Poor mental health ranks as one of the costliest forms of sickness for U.S. workers and may sap billions of dollars from the country's income growth, according to a team of researchers.

 

In an analysis of economic and demographic data from 2008 to 2014, the researchers found that a single extra poor mental health day in a month was associated with a 1.84 percent drop in the per capita real income growth rate, resulting in $53 billion less total income each year, said Stephan Goetz, professor of agricultural and regional economics, Penn State, and director of the Northeast Regional Center for Rural Development.

 

Poor mental health days refer to days when people describe their mental health as not good and could include conditions such as depression, anxiety, stress and problems with emotions, according to the researchers, who report their findings in a current issue of the Review of Regional Studies.

 

The researchers added that the global economic cost of mental illness is expected to be more than $16 trillion over the next 20 years, which is more than the cost of any other non-communicable disease.

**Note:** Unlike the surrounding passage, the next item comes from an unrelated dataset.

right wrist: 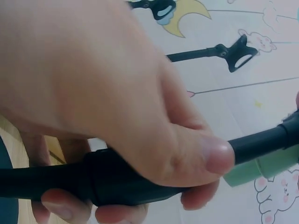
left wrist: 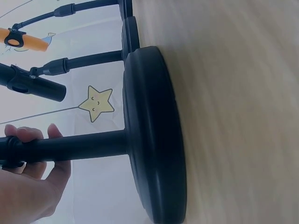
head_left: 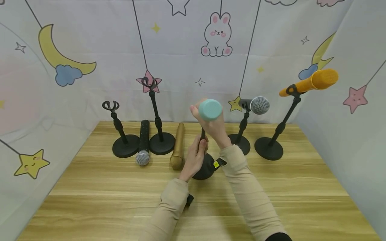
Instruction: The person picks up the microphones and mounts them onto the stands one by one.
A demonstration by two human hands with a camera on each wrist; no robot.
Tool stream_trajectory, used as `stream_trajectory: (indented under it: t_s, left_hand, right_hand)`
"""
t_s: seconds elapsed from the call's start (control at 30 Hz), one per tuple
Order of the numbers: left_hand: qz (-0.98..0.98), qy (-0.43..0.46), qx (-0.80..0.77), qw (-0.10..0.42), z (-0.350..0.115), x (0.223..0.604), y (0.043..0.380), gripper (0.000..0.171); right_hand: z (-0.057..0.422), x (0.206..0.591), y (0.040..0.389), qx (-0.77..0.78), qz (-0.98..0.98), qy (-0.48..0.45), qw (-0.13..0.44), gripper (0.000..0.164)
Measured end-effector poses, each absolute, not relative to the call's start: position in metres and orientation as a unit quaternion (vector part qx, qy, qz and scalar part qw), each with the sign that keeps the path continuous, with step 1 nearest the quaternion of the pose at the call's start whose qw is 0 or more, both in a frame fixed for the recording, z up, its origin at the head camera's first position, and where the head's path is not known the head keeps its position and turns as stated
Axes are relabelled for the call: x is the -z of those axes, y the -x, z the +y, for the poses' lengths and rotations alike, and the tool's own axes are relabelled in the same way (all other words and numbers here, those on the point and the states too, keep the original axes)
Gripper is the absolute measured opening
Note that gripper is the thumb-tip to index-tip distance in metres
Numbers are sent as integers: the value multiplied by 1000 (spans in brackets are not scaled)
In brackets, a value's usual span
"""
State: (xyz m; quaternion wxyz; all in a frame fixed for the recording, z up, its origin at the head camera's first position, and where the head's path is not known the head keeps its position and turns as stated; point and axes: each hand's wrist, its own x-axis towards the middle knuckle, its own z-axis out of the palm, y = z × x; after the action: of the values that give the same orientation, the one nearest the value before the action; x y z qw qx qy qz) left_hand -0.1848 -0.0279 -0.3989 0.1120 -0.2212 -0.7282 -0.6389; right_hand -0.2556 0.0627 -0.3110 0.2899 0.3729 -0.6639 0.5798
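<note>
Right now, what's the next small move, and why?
I'd have the right hand gently press the turquoise microphone to check its seating. That hand holds it at the top of the black stand and hides whether it is clipped in; the left hand grips the pole, so it could brace the stand.

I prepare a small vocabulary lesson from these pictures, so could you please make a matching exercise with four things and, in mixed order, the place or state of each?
Column one
1. orange microphone
2. gold microphone
3. teal microphone
4. left hand

Column two
A. lying on the table
B. gripping a black pole
C. mounted on the rightmost stand
D. raised above the table, right by the right hand

Right pairs: 1-C, 2-A, 3-D, 4-B
</note>
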Motion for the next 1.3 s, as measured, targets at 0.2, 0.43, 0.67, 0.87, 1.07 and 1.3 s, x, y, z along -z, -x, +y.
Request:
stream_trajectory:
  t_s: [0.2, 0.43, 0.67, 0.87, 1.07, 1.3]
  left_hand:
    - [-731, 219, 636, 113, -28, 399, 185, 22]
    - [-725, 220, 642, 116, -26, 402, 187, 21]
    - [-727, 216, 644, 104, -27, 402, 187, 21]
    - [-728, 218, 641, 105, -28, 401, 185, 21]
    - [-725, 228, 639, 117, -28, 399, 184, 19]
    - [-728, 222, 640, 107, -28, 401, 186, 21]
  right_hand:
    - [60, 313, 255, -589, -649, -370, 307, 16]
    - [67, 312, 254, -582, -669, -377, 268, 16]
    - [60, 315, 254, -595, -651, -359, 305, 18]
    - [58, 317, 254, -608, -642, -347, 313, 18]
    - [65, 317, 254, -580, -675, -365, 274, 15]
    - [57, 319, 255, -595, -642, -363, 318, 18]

The effect is stronger in rural counties, which tend to be poorer than urban counties. A poor mental health day in rural counties was associated with a reduction of 2.3 percent in income growth, compared with only a .87 percent reduction in urban counties.

 

The researchers suggest that investing in mental health resources may be one way of lowering the economic costs of poor mental health, particularly in the harder-hit rural counties.